Task directions. Once the pictures are set aside, copy the data below exactly as it stands.

□ □ □ □ □

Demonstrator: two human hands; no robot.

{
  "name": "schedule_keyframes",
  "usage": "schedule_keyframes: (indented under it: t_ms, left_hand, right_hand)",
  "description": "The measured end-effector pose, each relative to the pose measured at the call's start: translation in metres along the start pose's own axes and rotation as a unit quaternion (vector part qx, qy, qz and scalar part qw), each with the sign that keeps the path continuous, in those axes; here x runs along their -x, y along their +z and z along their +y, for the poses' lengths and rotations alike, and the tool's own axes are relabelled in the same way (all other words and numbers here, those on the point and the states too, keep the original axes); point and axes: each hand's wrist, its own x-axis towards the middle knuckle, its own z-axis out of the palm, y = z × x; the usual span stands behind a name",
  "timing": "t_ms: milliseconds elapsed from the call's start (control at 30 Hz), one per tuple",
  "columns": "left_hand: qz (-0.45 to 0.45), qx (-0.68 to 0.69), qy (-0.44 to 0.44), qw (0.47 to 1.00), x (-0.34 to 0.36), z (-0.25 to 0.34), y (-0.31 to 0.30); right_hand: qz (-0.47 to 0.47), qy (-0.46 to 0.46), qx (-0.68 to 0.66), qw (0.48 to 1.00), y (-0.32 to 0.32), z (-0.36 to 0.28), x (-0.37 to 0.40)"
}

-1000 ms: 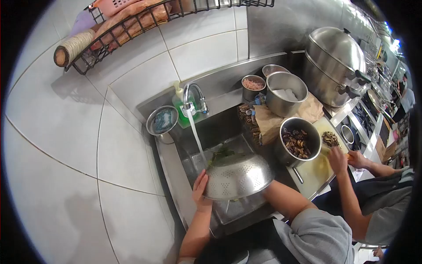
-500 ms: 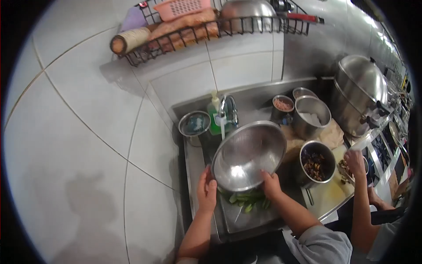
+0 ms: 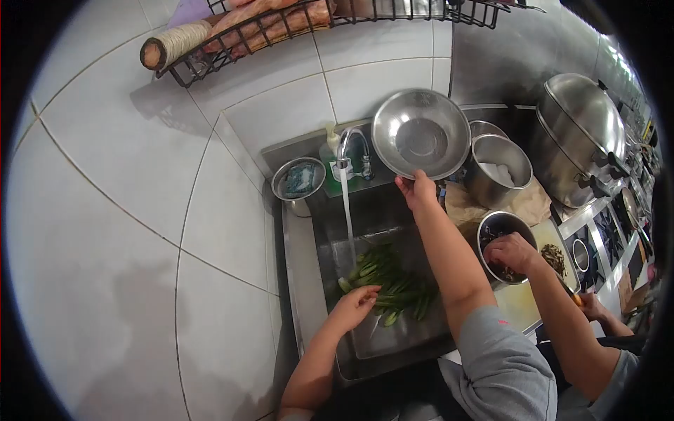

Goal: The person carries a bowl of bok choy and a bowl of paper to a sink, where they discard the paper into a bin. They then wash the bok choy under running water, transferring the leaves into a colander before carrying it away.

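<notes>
Right hand, head view: the right hand (image 3: 417,191) is closed on the near rim of the colander (image 3: 421,137), alone now; half a second ago both hands were at it.
Colander: just beyond the right hand's fingers, lifted clear of the sink (image 3: 372,344), its hollow facing the wearer; before, it was tilted low over the greens (image 3: 397,284).
Left hand: the left hand (image 3: 357,306) has left the colander's side and is loosely curled at the greens' near edge; whether it pinches a leaf, I cannot tell.
Greens: ahead and to the right of the left hand, bunched in the sink; mostly hidden earlier, now in plain sight.
Tap: the tap (image 3: 342,149) is left of the right hand; its water (image 3: 346,210) falls beyond the left hand, as before.
Co-worker: right of both hands, a co-worker's hand (image 3: 511,251), earlier over the board (image 3: 519,302), is now in the pot (image 3: 517,224).
</notes>
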Motion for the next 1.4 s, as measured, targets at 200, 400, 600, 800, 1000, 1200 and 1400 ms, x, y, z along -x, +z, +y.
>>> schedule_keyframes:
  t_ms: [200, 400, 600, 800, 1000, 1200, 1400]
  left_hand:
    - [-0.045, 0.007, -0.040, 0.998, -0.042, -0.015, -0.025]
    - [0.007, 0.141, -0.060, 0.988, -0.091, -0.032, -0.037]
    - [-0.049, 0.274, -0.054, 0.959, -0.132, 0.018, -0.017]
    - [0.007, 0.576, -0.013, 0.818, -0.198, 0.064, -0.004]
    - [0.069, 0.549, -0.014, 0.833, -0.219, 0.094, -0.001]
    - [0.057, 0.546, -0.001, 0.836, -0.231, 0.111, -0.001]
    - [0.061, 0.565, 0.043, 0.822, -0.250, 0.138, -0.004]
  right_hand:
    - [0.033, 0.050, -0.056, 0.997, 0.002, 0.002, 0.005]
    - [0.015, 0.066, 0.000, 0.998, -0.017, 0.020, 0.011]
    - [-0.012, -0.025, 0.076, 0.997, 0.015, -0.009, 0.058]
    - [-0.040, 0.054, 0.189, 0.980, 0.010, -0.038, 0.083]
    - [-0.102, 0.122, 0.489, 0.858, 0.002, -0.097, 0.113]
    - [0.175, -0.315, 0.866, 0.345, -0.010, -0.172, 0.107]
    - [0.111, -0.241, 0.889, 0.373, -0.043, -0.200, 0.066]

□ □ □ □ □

Output for this task.
Demonstrator: two human hands; no robot.

{
  "name": "schedule_keyframes",
  "usage": "schedule_keyframes: (indented under it: t_ms, left_hand, right_hand)",
  "description": "The measured end-effector pose, each relative to the pose measured at the call's start: translation in metres along the start pose's own axes and rotation as a unit quaternion (vector part qx, qy, qz and scalar part qw), each with the sign that keeps the path continuous, in those axes; here x runs along their -x, y along their +z and z along their +y, for the poses' lengths and rotations alike, and the tool's own axes are relabelled in the same way (all other words and numbers here, those on the point and the states too, keep the original axes); point and axes: each hand's wrist, its own x-axis towards the middle knuckle, its own z-axis out of the palm, y = z × x; the usual span stands behind a name",
  "timing": "t_ms: milliseconds elapsed from the call's start (control at 30 Hz), one per tuple",
  "columns": "left_hand: qz (-0.45 to 0.45), qx (-0.68 to 0.69), qy (-0.44 to 0.44), qw (0.47 to 1.00), x (-0.34 to 0.36), z (-0.25 to 0.34), y (-0.31 to 0.30); right_hand: qz (-0.47 to 0.47), qy (-0.46 to 0.46), qx (-0.68 to 0.66), qw (0.48 to 1.00), y (-0.32 to 0.32), z (-0.36 to 0.28), x (-0.37 to 0.40)"
}

-1000 ms: 
-500 ms: 
+0 ms: 

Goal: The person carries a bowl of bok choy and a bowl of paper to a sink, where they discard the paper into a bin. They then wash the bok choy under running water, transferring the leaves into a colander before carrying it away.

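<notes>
Right hand, head view: the right hand (image 3: 417,191) is closed on the near rim of the colander (image 3: 421,137), alone now; half a second ago both hands were at it.
Colander: just beyond the right hand's fingers, lifted clear of the sink (image 3: 372,344), its hollow facing the wearer; before, it was tilted low over the greens (image 3: 397,284).
Left hand: the left hand (image 3: 357,306) has left the colander's side and is loosely curled at the greens' near edge; whether it pinches a leaf, I cannot tell.
Greens: ahead and to the right of the left hand, bunched in the sink; mostly hidden earlier, now in plain sight.
Tap: the tap (image 3: 342,149) is left of the right hand; its water (image 3: 346,210) falls beyond the left hand, as before.
Co-worker: right of both hands, a co-worker's hand (image 3: 511,251), earlier over the board (image 3: 519,302), is now in the pot (image 3: 517,224).
</notes>
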Motion for the next 1.4 s, as measured, targets at 200, 400, 600, 800, 1000, 1200 and 1400 ms, x, y, z along -x, +z, +y.
>>> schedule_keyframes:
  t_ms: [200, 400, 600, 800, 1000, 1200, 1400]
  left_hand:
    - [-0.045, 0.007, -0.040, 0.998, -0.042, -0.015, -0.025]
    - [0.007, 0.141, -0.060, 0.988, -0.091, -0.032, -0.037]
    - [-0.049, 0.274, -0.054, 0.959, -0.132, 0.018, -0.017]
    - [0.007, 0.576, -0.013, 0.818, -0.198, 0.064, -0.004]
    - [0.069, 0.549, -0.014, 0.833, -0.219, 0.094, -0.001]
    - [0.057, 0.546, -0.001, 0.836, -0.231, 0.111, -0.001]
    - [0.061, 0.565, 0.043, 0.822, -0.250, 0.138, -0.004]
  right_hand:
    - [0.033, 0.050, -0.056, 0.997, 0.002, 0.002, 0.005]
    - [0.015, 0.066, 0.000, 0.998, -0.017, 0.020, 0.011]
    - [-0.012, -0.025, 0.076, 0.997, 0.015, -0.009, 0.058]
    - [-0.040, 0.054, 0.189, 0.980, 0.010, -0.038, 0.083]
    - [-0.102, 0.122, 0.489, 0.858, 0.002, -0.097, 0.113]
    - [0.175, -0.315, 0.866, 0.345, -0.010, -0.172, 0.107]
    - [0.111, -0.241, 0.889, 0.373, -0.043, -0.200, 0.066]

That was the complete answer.